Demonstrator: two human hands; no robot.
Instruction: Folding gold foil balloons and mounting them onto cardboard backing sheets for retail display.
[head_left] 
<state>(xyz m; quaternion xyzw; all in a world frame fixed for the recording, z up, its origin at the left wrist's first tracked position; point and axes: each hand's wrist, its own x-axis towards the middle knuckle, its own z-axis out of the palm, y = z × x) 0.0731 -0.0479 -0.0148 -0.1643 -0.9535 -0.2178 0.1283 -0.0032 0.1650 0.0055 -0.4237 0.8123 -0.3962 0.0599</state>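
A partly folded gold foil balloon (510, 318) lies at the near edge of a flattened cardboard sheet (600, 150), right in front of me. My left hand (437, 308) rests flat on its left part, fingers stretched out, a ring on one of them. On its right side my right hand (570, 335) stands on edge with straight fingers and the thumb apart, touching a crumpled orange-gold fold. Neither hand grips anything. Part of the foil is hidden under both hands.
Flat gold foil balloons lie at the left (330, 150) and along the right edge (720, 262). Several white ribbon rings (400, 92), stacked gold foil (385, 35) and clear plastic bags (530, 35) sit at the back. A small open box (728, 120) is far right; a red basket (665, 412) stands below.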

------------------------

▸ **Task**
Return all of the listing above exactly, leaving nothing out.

▸ **Solution below**
Demonstrator: two human hands; no robot.
Instruction: Folding gold foil balloons and mounting them onto cardboard backing sheets for retail display.
[head_left] 
<state>(xyz m; quaternion xyzw; all in a world frame fixed for the recording, z up, its origin at the left wrist's first tracked position; point and axes: each hand's wrist, its own x-axis towards the middle knuckle, its own z-axis out of the palm, y = z × x) 0.0731 -0.0479 -0.0148 -0.1643 -0.9535 -0.2178 0.1283 -0.0032 0.1650 0.0055 -0.4237 0.8123 -0.3962 0.0599</state>
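A partly folded gold foil balloon (510, 318) lies at the near edge of a flattened cardboard sheet (600, 150), right in front of me. My left hand (437, 308) rests flat on its left part, fingers stretched out, a ring on one of them. On its right side my right hand (570, 335) stands on edge with straight fingers and the thumb apart, touching a crumpled orange-gold fold. Neither hand grips anything. Part of the foil is hidden under both hands.
Flat gold foil balloons lie at the left (330, 150) and along the right edge (720, 262). Several white ribbon rings (400, 92), stacked gold foil (385, 35) and clear plastic bags (530, 35) sit at the back. A small open box (728, 120) is far right; a red basket (665, 412) stands below.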

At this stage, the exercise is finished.